- Unit of: Hesbaye Group
- Sub-units: Opoeteren, Eisden
- Underlies: Heers Formation
- Overlies: Houthem Formation
- Thickness: 25-60 meters

Lithology
- Primary: clay, lignite, sand

Location
- Coordinates: 51°05′N 5°44′E﻿ / ﻿51.08°N 5.73°E
- Region: Limburg
- Country: Belgium

Type section
- Named for: Opglabbeek, Belgium

= Opglabbeek Formation =

Belgian geologic formation

The Opglabbeek Formation is a geologic formation in the subsurface of the eastern part of Belgian Limburg. The heterogeneous formation consists of clay and sand that was deposited lagoonally and fluvially during the early Selandian (Middle Paleocene, about 60 million years old).
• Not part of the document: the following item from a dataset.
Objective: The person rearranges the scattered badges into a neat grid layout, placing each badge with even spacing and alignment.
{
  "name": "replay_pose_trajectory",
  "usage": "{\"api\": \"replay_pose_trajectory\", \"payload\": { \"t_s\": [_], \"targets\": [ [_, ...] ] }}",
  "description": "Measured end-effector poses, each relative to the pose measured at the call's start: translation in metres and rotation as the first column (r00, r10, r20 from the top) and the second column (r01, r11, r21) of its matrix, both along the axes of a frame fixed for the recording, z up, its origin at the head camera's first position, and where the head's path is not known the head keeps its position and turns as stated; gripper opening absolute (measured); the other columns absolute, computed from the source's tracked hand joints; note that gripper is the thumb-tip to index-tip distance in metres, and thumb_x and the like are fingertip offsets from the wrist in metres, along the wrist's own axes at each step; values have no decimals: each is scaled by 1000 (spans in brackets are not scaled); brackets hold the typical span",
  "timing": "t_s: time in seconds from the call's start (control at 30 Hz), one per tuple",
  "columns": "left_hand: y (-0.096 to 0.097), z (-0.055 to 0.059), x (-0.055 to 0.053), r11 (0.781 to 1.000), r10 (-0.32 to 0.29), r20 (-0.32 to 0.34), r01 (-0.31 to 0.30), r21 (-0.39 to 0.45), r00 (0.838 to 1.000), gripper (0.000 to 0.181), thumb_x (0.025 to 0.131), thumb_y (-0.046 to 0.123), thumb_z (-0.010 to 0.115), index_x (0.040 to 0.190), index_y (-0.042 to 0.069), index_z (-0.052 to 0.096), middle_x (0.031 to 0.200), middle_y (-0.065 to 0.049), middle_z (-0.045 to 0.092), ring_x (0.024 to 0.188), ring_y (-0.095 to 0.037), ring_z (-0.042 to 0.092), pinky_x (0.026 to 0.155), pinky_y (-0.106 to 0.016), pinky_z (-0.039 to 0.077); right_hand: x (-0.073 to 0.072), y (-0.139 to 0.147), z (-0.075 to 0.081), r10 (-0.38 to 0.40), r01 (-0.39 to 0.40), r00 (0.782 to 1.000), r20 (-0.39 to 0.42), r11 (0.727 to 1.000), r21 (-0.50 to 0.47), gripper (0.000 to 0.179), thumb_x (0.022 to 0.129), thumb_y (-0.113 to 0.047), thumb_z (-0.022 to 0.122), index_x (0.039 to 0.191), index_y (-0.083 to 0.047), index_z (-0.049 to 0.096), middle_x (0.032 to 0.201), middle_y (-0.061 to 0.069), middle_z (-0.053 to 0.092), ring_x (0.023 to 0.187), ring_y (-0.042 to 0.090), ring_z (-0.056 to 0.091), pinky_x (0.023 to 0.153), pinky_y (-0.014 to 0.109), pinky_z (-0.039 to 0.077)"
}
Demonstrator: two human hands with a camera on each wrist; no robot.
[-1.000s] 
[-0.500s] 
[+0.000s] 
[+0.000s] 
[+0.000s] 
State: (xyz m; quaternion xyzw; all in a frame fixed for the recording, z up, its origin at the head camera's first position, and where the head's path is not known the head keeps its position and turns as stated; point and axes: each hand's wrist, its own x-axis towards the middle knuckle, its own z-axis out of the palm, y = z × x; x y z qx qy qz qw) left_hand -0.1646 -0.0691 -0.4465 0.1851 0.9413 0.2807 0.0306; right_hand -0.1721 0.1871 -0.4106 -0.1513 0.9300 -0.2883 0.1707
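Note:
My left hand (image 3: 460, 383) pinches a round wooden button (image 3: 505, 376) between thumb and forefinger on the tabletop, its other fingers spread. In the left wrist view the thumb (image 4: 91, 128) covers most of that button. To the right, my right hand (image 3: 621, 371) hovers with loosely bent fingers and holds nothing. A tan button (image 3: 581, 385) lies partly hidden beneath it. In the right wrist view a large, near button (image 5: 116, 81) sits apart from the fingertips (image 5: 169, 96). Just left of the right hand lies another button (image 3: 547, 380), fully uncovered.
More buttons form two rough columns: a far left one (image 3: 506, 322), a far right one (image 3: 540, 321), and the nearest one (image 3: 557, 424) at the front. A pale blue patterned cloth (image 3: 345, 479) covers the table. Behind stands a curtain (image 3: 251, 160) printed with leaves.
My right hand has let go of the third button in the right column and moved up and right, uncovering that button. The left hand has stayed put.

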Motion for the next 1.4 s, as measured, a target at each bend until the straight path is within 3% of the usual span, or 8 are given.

The formation is named after the town of Opglabbeek in Limburg.

The Opglabbeek Formation is subdivided into two members: the Opoeteren Member (red clay with layers of lignite) and the Eisden Member (fine sand with crags).

The Opglabbeek Formation's thickness ranges between 25 m and 60 m, reaching its greatest thickness as it abuts the Roer Valley Graben. It lies stratigraphically on top of the Houthem Formation (early Paleocene calcareous sandstone). It is the lateral equivalent of the Hainin Formation. On top of it lies the Heers Formation (Middle Paleocene sands and marls). The Opglabbeek Formation is part of the Hesbaye Group and can be correlated with parts of the Landen Formation of adjacent areas in the southern Netherlands.